Mr. Son is particularly frustrated with the way Yahoo approached international markets. While he persuaded Yahoo to allow him to create a stand-alone site in Japan, Yahoo chose to run its own operations in most other parts of the globe.

“You need a local hero,” he said, suggesting that Yahoo was too arrogant with its global approach, especially around media. He said its expansion strategy was the equivalent of saying, “You’re the only smart guy and those slaves in the poor counties are dumb guys.”

He added, “If they had listened to me and had equal partnerships in China, the U.K., Germany and Brazil, maybe Yahoo in those countries could have become positioned like Yahoo Japan.”

Of course, Mr. Son has had his own ups and downs. He started Softbank in 1981 as a publisher of software and media. By the late 1990s, Softbank, which was making itself into an Internet company, was worth as much as $180 billion. Today it is worth only $20 billion. Mr. Son is said to have lost nearly $70 billion personally.

But his stakes in Yahoo Japan and in Alibaba (he is also a board member) — along with the acquisition of Vodafone’s Japanese business in 2006 — have kept him as one of the most influential investors in Asia.

Over the last year, Alibaba has sought to buy back Yahoo’s stakes in the company, but to no avail. Yahoo owns 40 percent of Alibaba and 35 percent of Yahoo Japan.

Ms. Bartz has been holding off from trying to sell Yahoo’s investments in Asia — especially Alibaba — because, it is said, she and others on the board think there will be more value when some of Alibaba’s most profitable parts, Taobao and Alipay, go public.

“It would be difficult for Yahoo to get fair market value on these assets given the environment in which they would be divesting,” Gene Munster, an analyst with Piper Jaffray, wrote when speculation surfaced that Yahoo might seek a deal.

Still, if Yahoo were to sell those stakes, it would create a big cash pile, which the company could use to take itself private or make some significant acquisitions.

“With Yahoo Japan outsourcing search to Google, Yahoo has several assets that do not have a lot of synergies, and we think the sum of the parts is worth more than the whole,” Justin Post, an analyst with Bank of America Merrill Lynch, wrote.

So what would Mr. Son do if he were running Yahoo?

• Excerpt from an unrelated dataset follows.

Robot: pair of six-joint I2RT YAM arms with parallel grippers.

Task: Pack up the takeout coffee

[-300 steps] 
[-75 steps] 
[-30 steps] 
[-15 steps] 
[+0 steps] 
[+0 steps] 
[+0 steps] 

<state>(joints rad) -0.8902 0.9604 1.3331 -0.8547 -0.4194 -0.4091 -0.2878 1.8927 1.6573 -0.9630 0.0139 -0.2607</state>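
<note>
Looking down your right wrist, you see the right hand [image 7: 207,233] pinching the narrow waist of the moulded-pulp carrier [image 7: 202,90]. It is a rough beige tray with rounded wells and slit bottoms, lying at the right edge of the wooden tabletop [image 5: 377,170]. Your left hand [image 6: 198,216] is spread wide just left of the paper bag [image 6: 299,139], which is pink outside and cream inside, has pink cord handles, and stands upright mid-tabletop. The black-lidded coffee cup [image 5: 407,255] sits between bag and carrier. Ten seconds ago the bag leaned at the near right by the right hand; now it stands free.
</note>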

“If I were Yahoo’s U.S. C.E.O., I would have my own view and own approach. But my approach is always riskier. I always take bold moves. So it can have great return but with great risk,” he said. “I would be more aggressive to acquire companies or start a new business.”

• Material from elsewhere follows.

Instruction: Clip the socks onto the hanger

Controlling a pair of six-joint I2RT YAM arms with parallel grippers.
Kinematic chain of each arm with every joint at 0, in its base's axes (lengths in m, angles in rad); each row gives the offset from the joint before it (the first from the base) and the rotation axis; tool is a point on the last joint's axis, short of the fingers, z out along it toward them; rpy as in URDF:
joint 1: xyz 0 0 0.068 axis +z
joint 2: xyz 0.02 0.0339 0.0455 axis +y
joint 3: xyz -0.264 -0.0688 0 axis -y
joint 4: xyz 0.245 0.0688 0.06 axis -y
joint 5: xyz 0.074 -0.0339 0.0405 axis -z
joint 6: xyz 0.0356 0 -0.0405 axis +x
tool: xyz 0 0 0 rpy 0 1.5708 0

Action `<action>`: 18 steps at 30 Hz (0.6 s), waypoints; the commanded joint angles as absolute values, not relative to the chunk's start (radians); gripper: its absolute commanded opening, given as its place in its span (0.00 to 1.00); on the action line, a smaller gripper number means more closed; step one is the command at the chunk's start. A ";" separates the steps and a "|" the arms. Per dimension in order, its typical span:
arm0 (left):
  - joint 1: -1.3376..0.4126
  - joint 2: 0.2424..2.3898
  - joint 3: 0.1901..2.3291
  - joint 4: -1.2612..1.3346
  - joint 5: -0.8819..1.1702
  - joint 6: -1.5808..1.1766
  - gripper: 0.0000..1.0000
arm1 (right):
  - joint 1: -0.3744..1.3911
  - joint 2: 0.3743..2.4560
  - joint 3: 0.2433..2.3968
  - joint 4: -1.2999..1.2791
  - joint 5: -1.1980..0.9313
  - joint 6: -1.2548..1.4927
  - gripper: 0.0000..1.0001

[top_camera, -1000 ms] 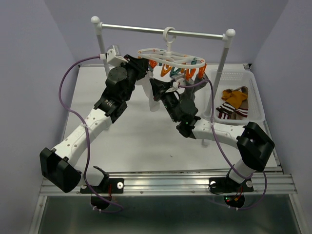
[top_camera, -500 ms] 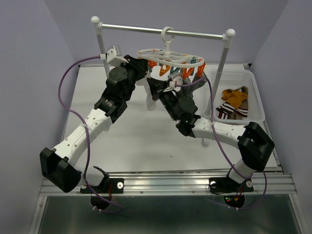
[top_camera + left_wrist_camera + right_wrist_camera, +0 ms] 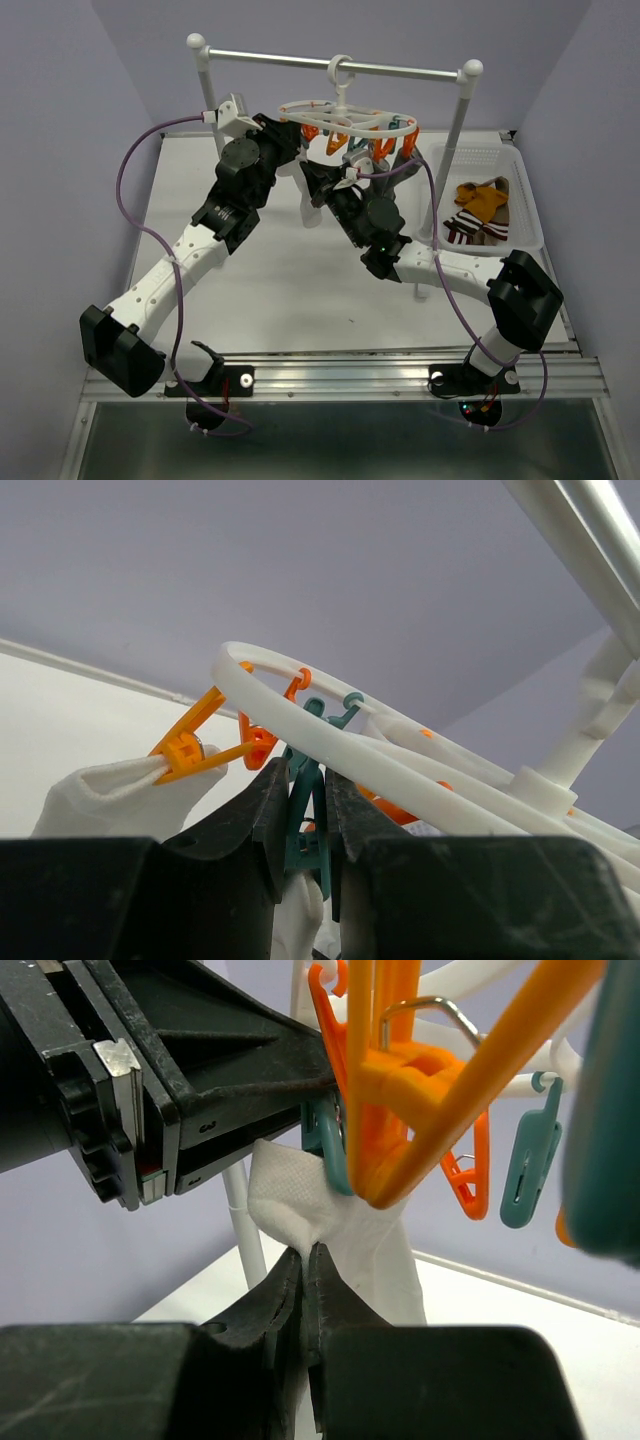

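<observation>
Pale lilac walls on three sides; white worktop [image 3: 250, 290] carrying the rail stand [image 3: 400, 70] and, to the right, a perforated basket [image 3: 533, 222] with the remaining socks [image 3: 478, 212]. The hanger [image 3: 345, 112] hangs by its hook from the rail, both arms raised under it. Left gripper [image 3: 305, 780]: jaws closed on a teal clip [image 3: 303, 825] that dangles from the ring. Right gripper [image 3: 305, 1260]: jaws pinched on a fold of the white sock [image 3: 345, 1225], held just below that clip. An orange clip [image 3: 190, 750] already grips another part of the sock. Step in hand, as judged: a second clip for this sock. Next move needs the fold raised into the clip mouth before the left jaws let go.
</observation>
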State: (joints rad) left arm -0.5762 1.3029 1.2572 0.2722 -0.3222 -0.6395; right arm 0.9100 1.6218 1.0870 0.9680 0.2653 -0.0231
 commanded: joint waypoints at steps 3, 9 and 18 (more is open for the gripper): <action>-0.578 1.253 1.253 0.298 -0.351 -0.598 0.00 | 0.907 1.597 1.144 1.012 0.287 -0.063 0.05; -0.577 1.262 1.264 0.279 -0.334 -0.589 0.00 | 0.907 1.603 1.140 1.043 0.278 -0.086 0.05; -0.577 1.253 1.264 0.279 -0.327 -0.586 0.44 | 0.907 1.600 1.135 1.057 0.259 -0.083 0.06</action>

With a laugh, he added that shareholders of Softbank might have more tolerance for risk than Yahoo’s shareholders. Softbank’s shares, he said, “go sky-high and to hell all the time. Our shareholders in Japan are used to it.”

And then, having discussed more about Yahoo than he might have wanted to, he hinted ever so slightly that he expected a deal to be made eventually.

“Our interests and her interests do not necessarily contradict each other,” he said. “Sooner or later we will have a win-win situation.”